2. A vacuum cleaner with fuzzy control as claimed in Claim 1, wherein said fuzzy inference
means produces said sucking force control signal in accordance with said given fuzzy
inference rule including a given condition of an antecedent part and a given function
of a consequent part such that a variable that said condition signal satisfies said
given condition of said antecedent part is obtained and said sucking force control
signal is then determined in accordance with a result of said consequent part which
is obtained by minimum-operation using said variable and said function of said consequent
part.
3. A vacuum cleaner with fuzzy control as claimed in Claim 1, wherein said fuzzy inference
means produces said sucking force control signal in accordance with plural given fuzzy
inference rules, each of said plural given fuzzy inference rules including a given
condition of an antecedent part and a given function of a consequent part, such that
a variable of each of said given fuzzy inference rules that said condition signal
satisfies said condition of said antecedent part is obtained, then a result of each
of said consequent parts is obtained by minimum-operation using said variable and
said function, and then said sucking force control signal is determined in accordance
with a total result obtained by maximum-operation using all results of said consequent
parts.
4. A vacuum cleaner with fuzzy control as claimed in Claim 1, further comprising:
(a) floor contacting brush means provided to a sucking nozzle of said vacuum cleaner
for picking up said dust on said surface and a drive motor for driving said floor
contacting brush;
(b) second power control means responsive to a drive control signal for controlling
a rotational speed of said drive motor; and
(c) second fuzzy inference means responsive to said condition signal for producing
said drive control signal in accordance with at least a second given fuzzy inference
rule including a given condition of an antecedent part and a given function of a consequent
part such that a second variable that said condition signal satisfies said given condition
of said antecedent part is obtained and said drive control signal is then determined
in accordance with a result of the consequent part which is obtained by minimum- operation
using said variable and said function of said consequent part.
5. A vacuum cleaner with fuzzy control as claimed in Claim 1, wherein said detection
means comprises a dust sensor responsive to said dust sucked by said sucking force
for detecting a relative amount of said dust for a given interval.
6. A vacuum cleaner with fuzzy control as claimed in Claim 5, further comprising second
detection means responsive to an output of said detection means for determining a
rate of change in said amount of said dust for a second given interval, said rate
being used in said fuzzy inference section as said condition signal.

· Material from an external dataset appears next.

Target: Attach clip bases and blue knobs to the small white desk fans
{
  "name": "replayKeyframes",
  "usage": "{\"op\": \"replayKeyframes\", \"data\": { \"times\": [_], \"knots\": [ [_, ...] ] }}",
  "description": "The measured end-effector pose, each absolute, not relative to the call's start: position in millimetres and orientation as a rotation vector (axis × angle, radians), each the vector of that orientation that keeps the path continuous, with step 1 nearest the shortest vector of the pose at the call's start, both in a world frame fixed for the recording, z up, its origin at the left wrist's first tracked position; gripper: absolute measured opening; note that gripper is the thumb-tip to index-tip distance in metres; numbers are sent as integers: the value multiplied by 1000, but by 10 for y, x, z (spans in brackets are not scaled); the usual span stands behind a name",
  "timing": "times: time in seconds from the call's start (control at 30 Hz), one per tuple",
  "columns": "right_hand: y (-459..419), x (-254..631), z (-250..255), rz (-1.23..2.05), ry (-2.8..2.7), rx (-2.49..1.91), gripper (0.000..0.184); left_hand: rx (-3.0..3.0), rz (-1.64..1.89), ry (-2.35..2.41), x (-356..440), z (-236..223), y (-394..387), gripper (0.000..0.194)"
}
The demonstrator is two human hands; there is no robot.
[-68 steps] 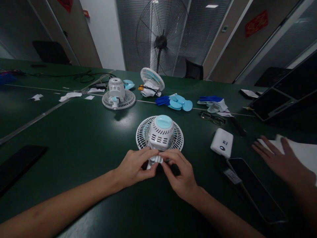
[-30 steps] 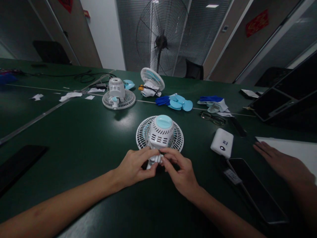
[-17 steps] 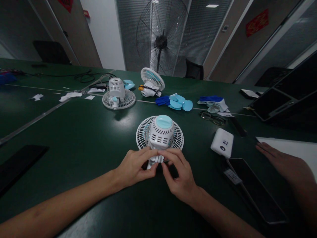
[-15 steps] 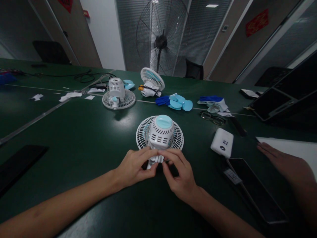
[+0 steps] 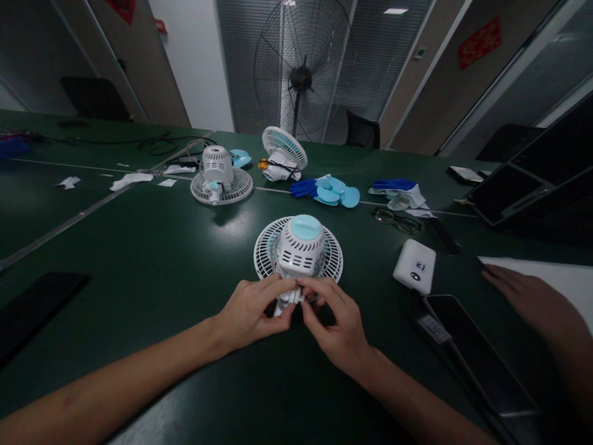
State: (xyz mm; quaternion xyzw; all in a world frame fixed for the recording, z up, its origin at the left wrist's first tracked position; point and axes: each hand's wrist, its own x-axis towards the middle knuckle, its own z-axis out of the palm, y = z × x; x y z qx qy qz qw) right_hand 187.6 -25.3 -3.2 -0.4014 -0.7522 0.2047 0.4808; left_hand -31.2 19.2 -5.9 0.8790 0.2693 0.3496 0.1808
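A small white fan (image 5: 302, 247) with a pale blue cap lies grille-down on the dark green table in front of me. At its near side, my left hand (image 5: 259, 306) pinches the white clip-like part below the motor housing. From the other side, my right hand (image 5: 336, 318) grips the same white part (image 5: 291, 296) between thumb and fingers. My fingertips nearly meet there and hide some of it, so its finer details cannot be made out.
Behind stand another upturned fan (image 5: 218, 170) and a tilted fan (image 5: 283, 154). Light blue fan blades (image 5: 338, 191), gloves (image 5: 398, 194) and glasses (image 5: 397, 220) lie beyond. Rightward are a white power bank (image 5: 416, 266), a phone (image 5: 479, 352) and another person's hand (image 5: 532, 296).
My right fingers have shifted slightly on the white part. The fan and my left hand stay essentially in place, and the view has moved a touch.
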Motion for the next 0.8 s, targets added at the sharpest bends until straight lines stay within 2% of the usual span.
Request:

7. A vacuum cleaner with fuzzy control as claimed in Claim 1, further comprising second
detection means responsive to an output of said detection means for determining a
kind of said dust by measuring pulse width of said output of said detection means
caused by said dust, said kind of said dust being used in said fuzzy inference means
as said condition signal.
8. A vacuum cleaner with fuzzy control as claimed in Claim 5, further comprising:
indicating means responsive to said amount of said dust for indicating said amount
of said dust.
9. A vacuum cleaner with fuzzy control as claimed in Claim 1, further comprising second
detection means having a light emitting portion and a light sensitive portion so arranged
to receive a light beam from said light emitting portion, said second detection means
being provided to a floor nozzle of said vacuum cleaner for detecting a kind of said
floor by that piles on a floor to be cleaned intercept said light beam, said kind
of said floor being used in said fuzzy inference means as said condition signal.